Having fun and partying with the people who listen to them is part of who the band are. "Most of our fans are our friends," says Guercio. "But anyone can like us." Brandt recalls a recent show at Flandrew Fleisenberg's Flopera House, where the emphasis was on abstract improvisation. "That was a different crowd and it was great." "Even when we go on tours," says Guercio, "we're friends with a lot of people in other cities and other states, so it's like friends in the crowds when we go on tours too. We're still a new band here, too. We're just learning to speak!"
They are starting to get recognition, though, and sometimes in the strangest ways. "We were touring the West Coast in a 2-1/2 ton Vietnam-era military box truck," Guercio recalls, "painted entirely in camouflage. We pulled up to a rest area to get gas, stretch our legs and what not, and this lady who happened to be in the same parking lot came up to us. She saw all the people looking out of the back of this truck. She was amused and amazed. She came up and started talking to us and we were all very pleasant and very nice, and she came back over and asked us for our autographs. We were on the 5 coming back through Oregon, on a tour with The Fagettes. No one had ever heard of us before out there."
Their passionate roughness is reminiscent to British '60s band Pretty Things. "I love The Pretty Things," says Guercio. "I was just listening to them today." The Pretty Things never made it as big as many bands they were just as good as. "I don't think it matters how big a band makes it," says Guercio. "Business ruins it. You can say Pearl Jam's a good band but you can still listen to whoever comes underneath them or whatever. Pearl Jam sucks."
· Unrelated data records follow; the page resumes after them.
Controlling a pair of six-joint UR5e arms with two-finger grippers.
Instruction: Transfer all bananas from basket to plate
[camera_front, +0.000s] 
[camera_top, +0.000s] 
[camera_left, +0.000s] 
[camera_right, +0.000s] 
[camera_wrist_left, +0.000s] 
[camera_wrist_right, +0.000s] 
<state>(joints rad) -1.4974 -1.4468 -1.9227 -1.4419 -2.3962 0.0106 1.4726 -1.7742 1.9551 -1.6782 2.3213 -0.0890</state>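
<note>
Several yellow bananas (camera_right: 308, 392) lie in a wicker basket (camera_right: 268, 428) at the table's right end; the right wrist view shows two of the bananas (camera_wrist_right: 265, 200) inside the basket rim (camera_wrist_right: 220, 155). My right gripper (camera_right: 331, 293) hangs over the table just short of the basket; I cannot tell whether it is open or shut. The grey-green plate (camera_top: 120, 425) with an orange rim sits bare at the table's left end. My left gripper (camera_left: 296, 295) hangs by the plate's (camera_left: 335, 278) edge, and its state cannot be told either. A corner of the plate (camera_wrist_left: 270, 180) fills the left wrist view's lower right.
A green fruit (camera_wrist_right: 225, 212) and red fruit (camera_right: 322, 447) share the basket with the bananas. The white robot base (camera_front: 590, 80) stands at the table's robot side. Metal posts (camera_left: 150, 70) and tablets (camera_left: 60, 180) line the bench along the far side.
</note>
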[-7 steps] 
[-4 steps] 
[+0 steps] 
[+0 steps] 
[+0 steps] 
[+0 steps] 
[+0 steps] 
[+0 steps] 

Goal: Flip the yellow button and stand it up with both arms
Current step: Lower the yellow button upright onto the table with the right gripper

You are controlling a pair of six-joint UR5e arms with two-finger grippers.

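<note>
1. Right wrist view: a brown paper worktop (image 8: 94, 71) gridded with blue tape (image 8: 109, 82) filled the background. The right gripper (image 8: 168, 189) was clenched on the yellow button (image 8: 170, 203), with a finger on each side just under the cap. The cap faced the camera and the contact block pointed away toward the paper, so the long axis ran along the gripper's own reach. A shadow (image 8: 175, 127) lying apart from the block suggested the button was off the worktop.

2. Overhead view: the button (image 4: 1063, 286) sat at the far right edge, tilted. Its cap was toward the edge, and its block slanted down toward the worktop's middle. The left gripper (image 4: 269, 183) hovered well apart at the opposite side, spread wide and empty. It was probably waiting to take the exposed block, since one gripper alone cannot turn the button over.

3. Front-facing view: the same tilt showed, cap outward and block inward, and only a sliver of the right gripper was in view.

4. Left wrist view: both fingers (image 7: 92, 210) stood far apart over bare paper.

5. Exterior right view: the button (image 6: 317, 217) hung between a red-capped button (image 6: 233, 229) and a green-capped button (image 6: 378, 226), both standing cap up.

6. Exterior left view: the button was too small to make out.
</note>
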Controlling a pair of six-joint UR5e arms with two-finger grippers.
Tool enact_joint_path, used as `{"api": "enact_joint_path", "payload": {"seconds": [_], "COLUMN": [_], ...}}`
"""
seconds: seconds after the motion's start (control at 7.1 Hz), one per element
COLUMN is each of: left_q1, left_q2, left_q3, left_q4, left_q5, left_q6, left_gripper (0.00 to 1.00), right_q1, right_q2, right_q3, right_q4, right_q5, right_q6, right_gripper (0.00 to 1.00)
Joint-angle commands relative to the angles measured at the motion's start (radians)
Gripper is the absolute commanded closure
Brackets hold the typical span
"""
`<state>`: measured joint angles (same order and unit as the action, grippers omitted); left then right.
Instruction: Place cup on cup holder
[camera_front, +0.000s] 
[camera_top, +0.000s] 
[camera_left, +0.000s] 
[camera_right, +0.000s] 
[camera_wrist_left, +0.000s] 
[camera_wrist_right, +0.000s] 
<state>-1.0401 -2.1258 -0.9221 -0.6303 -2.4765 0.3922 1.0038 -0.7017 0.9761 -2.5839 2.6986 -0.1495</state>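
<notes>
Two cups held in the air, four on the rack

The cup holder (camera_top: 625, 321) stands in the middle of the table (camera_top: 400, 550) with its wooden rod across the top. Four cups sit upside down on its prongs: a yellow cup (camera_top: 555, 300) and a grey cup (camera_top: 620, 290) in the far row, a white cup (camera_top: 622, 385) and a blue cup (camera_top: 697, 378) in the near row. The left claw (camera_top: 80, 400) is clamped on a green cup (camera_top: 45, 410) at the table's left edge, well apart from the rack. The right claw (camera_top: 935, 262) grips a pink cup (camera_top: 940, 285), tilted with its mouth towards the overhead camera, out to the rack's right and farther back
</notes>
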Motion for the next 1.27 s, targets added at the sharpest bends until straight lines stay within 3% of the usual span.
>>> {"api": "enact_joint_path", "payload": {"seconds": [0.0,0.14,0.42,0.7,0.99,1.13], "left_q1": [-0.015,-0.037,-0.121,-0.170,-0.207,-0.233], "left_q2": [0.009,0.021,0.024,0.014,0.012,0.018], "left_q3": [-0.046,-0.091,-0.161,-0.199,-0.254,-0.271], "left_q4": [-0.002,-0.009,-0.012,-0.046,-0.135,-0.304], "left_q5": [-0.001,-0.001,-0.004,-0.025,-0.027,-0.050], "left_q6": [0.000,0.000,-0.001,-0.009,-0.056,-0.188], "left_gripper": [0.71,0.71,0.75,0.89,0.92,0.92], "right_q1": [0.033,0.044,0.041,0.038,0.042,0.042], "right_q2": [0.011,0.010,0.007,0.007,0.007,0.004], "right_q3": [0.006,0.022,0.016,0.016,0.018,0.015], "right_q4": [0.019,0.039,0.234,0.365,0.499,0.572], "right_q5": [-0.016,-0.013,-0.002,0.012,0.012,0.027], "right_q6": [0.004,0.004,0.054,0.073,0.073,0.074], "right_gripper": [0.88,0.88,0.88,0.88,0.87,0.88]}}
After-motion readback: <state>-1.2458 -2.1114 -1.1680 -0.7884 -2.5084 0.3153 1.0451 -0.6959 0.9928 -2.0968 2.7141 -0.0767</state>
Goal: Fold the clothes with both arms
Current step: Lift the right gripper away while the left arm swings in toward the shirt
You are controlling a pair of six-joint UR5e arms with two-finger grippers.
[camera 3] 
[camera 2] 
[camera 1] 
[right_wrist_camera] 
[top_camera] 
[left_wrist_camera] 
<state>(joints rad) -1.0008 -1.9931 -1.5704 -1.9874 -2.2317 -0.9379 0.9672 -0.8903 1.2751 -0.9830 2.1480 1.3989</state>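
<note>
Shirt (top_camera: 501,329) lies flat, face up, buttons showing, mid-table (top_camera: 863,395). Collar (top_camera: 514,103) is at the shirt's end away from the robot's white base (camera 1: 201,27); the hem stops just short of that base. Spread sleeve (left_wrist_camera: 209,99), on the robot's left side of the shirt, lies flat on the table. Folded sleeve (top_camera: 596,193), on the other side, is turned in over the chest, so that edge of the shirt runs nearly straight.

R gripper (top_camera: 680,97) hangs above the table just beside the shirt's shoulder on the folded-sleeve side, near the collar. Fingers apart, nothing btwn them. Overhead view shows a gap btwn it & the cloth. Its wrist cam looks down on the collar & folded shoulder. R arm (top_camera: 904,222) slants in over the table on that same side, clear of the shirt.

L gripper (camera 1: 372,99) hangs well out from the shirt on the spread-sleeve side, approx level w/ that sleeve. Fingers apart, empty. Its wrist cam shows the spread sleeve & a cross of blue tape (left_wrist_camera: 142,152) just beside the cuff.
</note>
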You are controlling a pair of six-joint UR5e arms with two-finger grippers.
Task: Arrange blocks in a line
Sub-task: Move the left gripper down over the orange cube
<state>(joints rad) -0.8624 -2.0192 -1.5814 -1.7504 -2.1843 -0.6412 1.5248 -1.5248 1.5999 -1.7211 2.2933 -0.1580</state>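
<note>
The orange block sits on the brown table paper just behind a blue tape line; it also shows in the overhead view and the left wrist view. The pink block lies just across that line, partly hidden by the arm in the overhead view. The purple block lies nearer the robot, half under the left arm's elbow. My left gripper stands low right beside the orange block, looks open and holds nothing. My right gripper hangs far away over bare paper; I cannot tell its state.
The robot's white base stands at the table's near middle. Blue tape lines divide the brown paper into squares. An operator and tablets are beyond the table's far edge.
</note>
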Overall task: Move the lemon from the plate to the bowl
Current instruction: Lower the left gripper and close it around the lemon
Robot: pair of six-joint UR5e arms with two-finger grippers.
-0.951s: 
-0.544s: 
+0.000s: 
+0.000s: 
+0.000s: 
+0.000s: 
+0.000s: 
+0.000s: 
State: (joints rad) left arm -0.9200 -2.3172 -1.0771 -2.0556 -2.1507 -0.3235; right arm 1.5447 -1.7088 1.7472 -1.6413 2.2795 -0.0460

Brandt talks about what keeps the band together. "I think we keep being on the same frequency. I was in Oakland staying at my friend's house a year ago, and they were here doing album art for the next CD. I was reading an interview with the guy who did the cover art and they used the image from the same book. I feel like we're often exploring the same questions and curiosities and listening to the same things that wouldn't even be apparent in listening to us. Those interior dialogues get to expand, by having them with each other."